State whether any material breaches were found.
Sign and date the report, confirming its accuracy.
The solicitor or COFA may also need to countersign the report to acknowledge the findings and confirm that any recommendations will be implemented.
When to submit the accountant’s report to the SRA
Law firms only need to submit the accountant’s report to the SRA if it contains material breaches. Reports with no material issues should still be completed and retained for at least six years in case of inspection.
The submission deadline is usually six months after the end of the accounting period. Late or incomplete reports can result in regulatory penalties or further investigation.
Common issues identified in accountants’ reports
Some of the most frequent findings in SRA accountant reports include:
Failure to reconcile client accounts monthly.
Misallocation of client funds to the wrong matter.
Retention of residual client balances.
Inadequate documentation for transfers between accounts.
Weak internal controls or lack of COFA oversight.
Addressing these issues promptly helps maintain compliance and prevents potential disciplinary action.
Best practice for preparing the accountant’s report
To ensure a smooth review process and an accurate accountant’s report, solicitors should:
Keep complete, up-to-date accounting records throughout the year.
Perform monthly reconciliations and resolve discrepancies quickly.
Ensure all staff handling money understand SRA requirements.
Provide the accountant with full access to ledgers, bank statements, and policies.
Address any identified issues before the review period ends.
A proactive approach not only simplifies the reporting process but also reduces the risk of material breaches.
How accountants assist solicitors with SRA reporting
Experienced accountants who specialise in legal sector finances play a vital role in ensuring compliance. They:
Review client and office accounts in line with SRA rules.
Identify potential breaches early.
Prepare and file accountant’s reports accurately and on time.
Advise on improving systems and processes.
Support the firm’s COFA in maintaining ongoing compliance.
Having a knowledgeable accountant helps solicitors manage risk, protect client money, and maintain the firm’s professional integrity.
The bottom line
An SRA accountant’s report is not just a regulatory formality—it is an essential safeguard for both law firms and their clients.

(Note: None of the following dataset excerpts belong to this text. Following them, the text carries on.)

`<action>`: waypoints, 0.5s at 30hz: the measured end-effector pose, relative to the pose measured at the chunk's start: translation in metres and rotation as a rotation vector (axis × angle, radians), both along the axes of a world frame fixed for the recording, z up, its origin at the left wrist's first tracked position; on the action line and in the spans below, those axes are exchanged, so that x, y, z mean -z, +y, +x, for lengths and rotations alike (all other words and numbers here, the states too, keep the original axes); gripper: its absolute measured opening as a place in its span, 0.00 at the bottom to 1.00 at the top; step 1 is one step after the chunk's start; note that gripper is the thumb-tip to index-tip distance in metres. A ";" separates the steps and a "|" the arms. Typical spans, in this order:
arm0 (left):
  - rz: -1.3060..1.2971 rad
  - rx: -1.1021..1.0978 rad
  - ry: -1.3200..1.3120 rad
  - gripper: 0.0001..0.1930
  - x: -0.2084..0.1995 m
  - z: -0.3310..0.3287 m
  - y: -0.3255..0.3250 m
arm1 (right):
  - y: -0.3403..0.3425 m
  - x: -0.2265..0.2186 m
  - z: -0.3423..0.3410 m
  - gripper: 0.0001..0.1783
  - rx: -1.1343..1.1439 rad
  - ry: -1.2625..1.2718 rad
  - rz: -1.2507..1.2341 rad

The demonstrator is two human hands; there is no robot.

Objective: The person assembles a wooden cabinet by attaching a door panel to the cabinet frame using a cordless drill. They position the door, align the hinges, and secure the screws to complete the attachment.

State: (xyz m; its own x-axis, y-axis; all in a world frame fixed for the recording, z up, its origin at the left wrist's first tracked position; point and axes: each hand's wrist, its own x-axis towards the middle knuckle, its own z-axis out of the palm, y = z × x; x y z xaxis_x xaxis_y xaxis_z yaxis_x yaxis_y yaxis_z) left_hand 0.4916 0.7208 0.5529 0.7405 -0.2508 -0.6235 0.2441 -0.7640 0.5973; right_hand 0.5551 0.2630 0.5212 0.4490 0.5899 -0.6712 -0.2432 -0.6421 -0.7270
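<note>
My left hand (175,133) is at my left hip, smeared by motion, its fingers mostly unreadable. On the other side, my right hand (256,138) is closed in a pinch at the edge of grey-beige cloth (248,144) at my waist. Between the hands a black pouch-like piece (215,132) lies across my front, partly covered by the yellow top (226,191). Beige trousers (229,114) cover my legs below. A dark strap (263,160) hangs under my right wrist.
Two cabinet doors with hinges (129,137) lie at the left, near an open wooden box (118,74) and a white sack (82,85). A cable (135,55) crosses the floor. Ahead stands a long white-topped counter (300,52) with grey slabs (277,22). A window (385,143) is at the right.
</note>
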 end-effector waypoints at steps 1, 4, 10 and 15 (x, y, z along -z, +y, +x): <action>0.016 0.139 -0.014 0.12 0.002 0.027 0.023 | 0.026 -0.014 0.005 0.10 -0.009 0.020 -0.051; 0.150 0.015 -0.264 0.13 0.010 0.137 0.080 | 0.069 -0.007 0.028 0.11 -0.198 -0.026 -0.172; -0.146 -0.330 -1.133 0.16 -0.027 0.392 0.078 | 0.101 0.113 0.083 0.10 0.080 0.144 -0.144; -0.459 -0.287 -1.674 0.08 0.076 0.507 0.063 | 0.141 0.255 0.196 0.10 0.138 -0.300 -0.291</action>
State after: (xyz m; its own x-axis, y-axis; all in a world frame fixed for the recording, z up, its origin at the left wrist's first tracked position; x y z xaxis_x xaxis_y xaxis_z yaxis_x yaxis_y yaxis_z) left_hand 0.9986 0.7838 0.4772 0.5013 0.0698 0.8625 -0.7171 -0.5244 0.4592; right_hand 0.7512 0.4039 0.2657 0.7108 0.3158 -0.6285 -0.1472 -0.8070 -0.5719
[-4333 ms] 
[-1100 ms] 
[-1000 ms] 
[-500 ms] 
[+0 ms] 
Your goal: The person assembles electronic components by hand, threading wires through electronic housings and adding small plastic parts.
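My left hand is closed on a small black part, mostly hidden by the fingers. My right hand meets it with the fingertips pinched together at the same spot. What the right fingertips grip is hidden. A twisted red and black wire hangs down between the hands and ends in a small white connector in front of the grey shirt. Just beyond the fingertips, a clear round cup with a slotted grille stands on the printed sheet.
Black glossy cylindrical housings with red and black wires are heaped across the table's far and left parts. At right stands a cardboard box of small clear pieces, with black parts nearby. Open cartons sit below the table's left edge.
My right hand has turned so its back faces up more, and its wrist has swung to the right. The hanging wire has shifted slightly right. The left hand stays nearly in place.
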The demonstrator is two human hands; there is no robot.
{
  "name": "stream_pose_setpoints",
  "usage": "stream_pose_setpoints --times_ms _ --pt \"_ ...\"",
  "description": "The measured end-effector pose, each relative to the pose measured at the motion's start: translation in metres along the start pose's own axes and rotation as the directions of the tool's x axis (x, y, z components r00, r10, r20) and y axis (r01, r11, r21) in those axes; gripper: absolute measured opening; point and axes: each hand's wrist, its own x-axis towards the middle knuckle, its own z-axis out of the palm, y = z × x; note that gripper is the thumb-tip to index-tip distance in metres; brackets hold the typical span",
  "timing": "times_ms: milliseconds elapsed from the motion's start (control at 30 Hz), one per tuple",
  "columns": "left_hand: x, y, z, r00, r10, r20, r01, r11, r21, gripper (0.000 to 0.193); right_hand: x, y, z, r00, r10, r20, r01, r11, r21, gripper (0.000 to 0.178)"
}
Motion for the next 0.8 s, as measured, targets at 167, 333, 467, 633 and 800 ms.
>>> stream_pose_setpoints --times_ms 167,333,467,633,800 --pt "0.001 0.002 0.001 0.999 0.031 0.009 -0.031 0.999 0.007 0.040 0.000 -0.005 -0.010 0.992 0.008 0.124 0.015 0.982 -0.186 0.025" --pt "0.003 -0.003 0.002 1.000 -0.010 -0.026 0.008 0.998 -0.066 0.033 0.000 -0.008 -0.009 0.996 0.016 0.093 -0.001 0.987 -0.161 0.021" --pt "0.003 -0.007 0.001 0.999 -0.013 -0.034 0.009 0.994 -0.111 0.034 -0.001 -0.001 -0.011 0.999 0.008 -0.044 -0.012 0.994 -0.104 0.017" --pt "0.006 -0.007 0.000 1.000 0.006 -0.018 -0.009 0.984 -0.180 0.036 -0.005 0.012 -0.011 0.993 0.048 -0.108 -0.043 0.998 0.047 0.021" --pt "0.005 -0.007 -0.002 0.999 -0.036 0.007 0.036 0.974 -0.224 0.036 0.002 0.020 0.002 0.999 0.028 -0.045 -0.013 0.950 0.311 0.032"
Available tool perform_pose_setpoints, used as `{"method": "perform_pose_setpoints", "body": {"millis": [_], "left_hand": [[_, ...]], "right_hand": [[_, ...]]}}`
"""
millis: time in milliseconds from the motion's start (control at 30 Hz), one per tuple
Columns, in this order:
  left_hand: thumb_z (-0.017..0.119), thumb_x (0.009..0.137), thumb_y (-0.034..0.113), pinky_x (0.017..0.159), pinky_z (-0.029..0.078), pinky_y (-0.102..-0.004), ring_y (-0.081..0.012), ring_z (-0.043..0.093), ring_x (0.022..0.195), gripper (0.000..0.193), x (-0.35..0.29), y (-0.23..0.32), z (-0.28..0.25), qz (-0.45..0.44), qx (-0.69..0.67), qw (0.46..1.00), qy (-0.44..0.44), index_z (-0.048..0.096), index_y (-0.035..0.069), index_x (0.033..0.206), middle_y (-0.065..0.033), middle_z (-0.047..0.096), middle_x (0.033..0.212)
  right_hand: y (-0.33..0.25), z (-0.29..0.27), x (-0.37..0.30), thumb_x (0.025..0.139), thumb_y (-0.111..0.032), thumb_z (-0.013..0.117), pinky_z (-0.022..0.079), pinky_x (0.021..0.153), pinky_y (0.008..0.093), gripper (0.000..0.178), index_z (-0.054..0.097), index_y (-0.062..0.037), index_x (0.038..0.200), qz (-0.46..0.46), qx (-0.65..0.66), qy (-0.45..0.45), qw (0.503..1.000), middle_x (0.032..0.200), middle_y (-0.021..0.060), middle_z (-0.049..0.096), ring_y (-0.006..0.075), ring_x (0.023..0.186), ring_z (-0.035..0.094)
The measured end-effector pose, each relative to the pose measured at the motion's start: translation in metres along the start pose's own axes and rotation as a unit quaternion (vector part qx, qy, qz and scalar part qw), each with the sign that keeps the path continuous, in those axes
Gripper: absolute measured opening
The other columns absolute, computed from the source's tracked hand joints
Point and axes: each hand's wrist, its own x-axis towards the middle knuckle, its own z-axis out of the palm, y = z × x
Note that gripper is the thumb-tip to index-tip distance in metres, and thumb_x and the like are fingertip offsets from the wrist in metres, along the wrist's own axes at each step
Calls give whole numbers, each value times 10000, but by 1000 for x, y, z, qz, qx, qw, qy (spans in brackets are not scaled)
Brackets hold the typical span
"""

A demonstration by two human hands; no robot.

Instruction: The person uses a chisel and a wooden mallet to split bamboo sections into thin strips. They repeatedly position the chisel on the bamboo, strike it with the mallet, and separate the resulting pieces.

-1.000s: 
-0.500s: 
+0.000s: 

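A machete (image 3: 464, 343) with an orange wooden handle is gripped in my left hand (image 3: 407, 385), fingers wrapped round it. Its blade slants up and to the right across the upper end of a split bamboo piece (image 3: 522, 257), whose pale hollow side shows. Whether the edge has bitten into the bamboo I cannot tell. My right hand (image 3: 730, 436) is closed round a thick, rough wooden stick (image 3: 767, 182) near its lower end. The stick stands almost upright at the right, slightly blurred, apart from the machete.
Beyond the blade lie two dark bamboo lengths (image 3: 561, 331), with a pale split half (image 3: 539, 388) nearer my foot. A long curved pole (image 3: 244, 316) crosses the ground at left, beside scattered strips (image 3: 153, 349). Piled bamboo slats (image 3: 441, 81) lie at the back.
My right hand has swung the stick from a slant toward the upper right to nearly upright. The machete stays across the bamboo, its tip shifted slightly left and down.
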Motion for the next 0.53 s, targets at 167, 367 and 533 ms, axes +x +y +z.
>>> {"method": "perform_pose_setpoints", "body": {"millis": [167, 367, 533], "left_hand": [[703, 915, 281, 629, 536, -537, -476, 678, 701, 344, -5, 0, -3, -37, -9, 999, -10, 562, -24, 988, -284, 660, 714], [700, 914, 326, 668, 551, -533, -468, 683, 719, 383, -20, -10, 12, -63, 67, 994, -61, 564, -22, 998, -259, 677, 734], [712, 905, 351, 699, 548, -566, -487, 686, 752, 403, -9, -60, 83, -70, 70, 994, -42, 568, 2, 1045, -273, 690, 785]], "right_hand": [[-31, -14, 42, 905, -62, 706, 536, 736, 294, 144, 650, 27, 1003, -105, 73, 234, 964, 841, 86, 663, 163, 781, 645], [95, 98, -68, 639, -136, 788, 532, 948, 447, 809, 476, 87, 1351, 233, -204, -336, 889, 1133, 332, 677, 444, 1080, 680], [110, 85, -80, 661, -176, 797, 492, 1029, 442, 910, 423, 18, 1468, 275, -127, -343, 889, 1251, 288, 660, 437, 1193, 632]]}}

It ensures that solicitors manage client money properly, maintain transparent records, and comply with the Solicitors Accounts Rules.
By including all relevant details—such as reconciliations, breaches, internal controls, and confirmation of compliance—solicitors can demonstrate to the SRA that their financial systems are robust and trustworthy.
Working with an experienced legal accountant ensures accuracy, reduces risk, and gives both the firm and its clients confidence in the firm’s financial integrity.